* _Problem to work on_
Leaving the pictures aside, return the listing exactly as it appears.

* _Source material_
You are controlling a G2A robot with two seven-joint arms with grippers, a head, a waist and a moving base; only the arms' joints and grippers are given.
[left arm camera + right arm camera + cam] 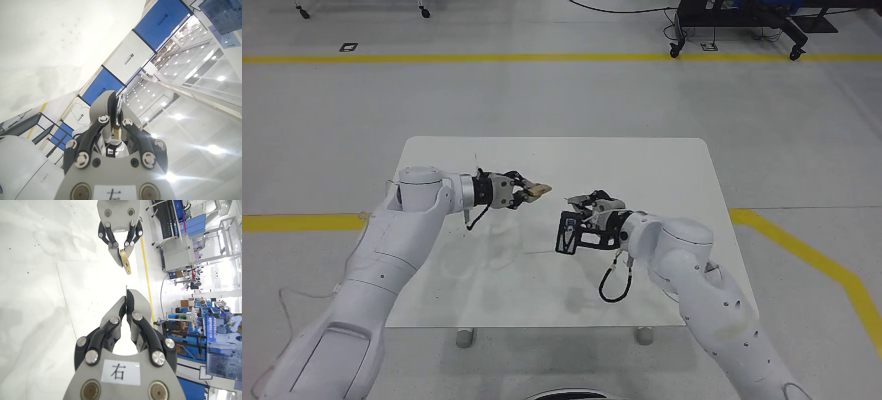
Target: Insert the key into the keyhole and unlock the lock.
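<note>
While the left claw (523, 191) grips one brass lock (126, 264) above the tabletop (662, 160), the right claw (126, 295) pinches one key (126, 289), tip facing the lock, near but apart.

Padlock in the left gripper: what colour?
Brass yellow. The padlock shows best in the right wrist view.

White table (542, 160), yellow floor tape (542, 58)
</note>
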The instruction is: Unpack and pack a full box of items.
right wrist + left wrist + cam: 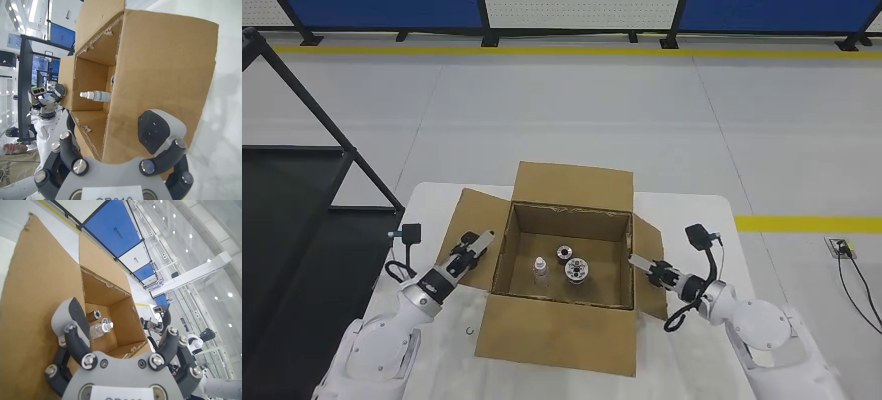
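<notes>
Centrally on the white counter (432, 200) sits the open cardboard box (557, 340), flaps spread. The left hand (477, 250), released, hangs over its left flap; the right hand (647, 268), also released, straddles the right flap. Inside stand a small spray bottle (540, 266) and two metal cylinders (576, 268).
</notes>
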You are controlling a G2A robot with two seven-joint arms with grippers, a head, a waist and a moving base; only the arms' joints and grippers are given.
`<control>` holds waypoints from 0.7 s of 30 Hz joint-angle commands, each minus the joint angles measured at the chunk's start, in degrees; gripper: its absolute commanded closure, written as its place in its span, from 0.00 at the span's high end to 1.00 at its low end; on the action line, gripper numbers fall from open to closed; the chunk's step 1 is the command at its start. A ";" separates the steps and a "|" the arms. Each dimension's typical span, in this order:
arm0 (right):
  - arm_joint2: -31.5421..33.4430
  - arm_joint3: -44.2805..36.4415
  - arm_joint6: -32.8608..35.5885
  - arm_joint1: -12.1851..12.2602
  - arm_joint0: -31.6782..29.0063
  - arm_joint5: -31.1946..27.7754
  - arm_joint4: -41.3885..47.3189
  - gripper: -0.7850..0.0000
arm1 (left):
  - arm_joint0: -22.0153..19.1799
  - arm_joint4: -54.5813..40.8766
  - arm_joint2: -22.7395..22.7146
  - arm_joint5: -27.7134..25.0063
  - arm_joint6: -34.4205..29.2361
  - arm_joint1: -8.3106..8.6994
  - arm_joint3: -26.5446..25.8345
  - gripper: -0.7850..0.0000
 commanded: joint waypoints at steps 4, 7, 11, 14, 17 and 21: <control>0.09 -7.61 -4.63 -0.04 -2.26 -0.48 -0.74 1.00 | 1.10 -1.01 -0.77 -1.74 1.53 0.09 -1.79 1.00; -1.41 -12.22 -6.01 -0.11 -2.90 0.31 -3.32 1.00 | 1.76 -1.13 -1.27 -3.01 3.02 0.12 -2.73 1.00; -4.71 -14.68 -7.80 -0.47 -2.26 2.15 -6.02 1.00 | 2.02 -2.05 -1.53 -3.95 2.86 0.20 -3.70 1.00; -4.71 -14.68 -7.80 -0.47 -2.26 2.15 -6.02 1.00 | 1.97 -1.77 -1.48 -4.09 2.29 0.26 -4.08 1.00; -4.71 -14.68 -7.80 -0.47 -2.26 2.15 -6.02 1.00 | 1.97 -1.77 -1.48 -4.09 2.29 0.26 -4.08 1.00; -4.71 -14.68 -7.80 -0.47 -2.26 2.15 -6.02 1.00 | 1.97 -1.77 -1.48 -4.09 2.29 0.26 -4.08 1.00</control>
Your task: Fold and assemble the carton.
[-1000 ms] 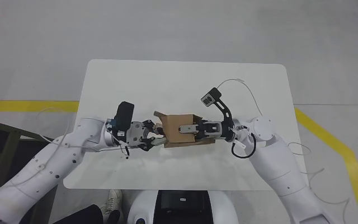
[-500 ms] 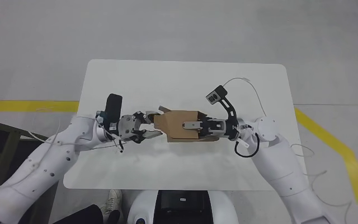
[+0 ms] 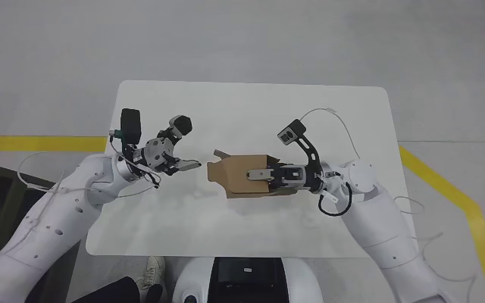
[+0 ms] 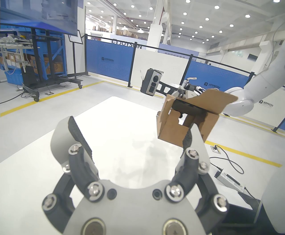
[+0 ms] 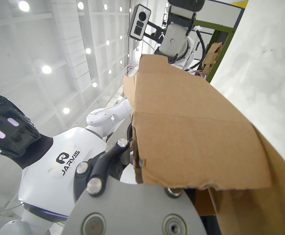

* _Exercise response_
You are controlling a G2A robot with two seven-joint arms with grippers, a head, a waist and a moving base; only the arms' joints and grippers are given.
[left arm camera + right arm camera + cam] 
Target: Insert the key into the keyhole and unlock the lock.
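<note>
While the left claw (523, 191) grips one brass lock (126, 264) above the tabletop (662, 160), the right claw (126, 295) pinches one key (126, 289), tip facing the lock, near but apart.

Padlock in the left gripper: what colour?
Brass yellow. The padlock shows best in the right wrist view.

White table (542, 160), yellow floor tape (542, 58)
</note>
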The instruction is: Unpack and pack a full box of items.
right wrist + left wrist + cam: 
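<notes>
Centrally on the white counter (432, 200) sits the open cardboard box (557, 340), flaps spread. The left hand (477, 250), released, hangs over its left flap; the right hand (647, 268), also released, straddles the right flap. Inside stand a small spray bottle (540, 266) and two metal cylinders (576, 268).
</notes>
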You are controlling a G2A robot with two seven-joint arms with grippers, a head, a waist and a moving base; only the arms' joints and grippers are given.
`<control>` holds waypoints from 0.7 s of 30 Hz joint-angle commands, each minus the joint angles measured at the chunk's start, in degrees; gripper: its absolute commanded closure, written as its place in its span, from 0.00 at the span's high end to 1.00 at its low end; on the action line, gripper numbers fall from open to closed; the chunk's step 1 is the command at its start. A ";" separates the steps and a "|" the arms. Each dimension's typical span, in this order:
arm0 (right):
  - arm_joint2: -31.5421..33.4430
  - arm_joint3: -44.2805..36.4415
  - arm_joint6: -32.8608..35.5885
  - arm_joint1: -12.1851..12.2602
  - arm_joint0: -31.6782..29.0063
  - arm_joint5: -31.1946..27.7754
  - arm_joint4: -41.3885..47.3189
  - gripper: -0.7850..0.0000
arm1 (left):
  - arm_joint0: -22.0153..19.1799
  - arm_joint4: -54.5813..40.8766
  - arm_joint2: -22.7395..22.7146
  - arm_joint5: -27.7134..25.0063
  - arm_joint6: -34.4205..29.2361
  - arm_joint1: -8.3106..8.6994
  - arm_joint3: -26.5446..25.8345
  - gripper: -0.7850..0.0000
 commanded: joint waypoints at steps 4, 7, 11, 14, 17 and 21: <control>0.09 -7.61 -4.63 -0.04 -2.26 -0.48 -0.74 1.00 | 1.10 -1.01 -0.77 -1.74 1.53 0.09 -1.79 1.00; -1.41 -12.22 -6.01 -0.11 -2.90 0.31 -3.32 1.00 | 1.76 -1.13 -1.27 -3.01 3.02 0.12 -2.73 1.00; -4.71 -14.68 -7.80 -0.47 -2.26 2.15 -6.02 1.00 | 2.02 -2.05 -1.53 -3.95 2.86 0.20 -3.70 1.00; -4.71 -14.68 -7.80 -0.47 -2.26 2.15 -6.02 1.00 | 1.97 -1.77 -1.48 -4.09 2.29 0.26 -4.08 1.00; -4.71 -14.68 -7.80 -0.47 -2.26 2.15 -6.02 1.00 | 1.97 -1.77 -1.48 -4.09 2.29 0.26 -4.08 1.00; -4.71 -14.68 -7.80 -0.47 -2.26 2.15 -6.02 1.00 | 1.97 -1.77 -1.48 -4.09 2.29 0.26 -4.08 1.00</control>
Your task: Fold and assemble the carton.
[-1000 ms] 
[-500 ms] 
[+0 ms] 
[+0 ms] 
[+0 ms] 

There is nothing further in this answer.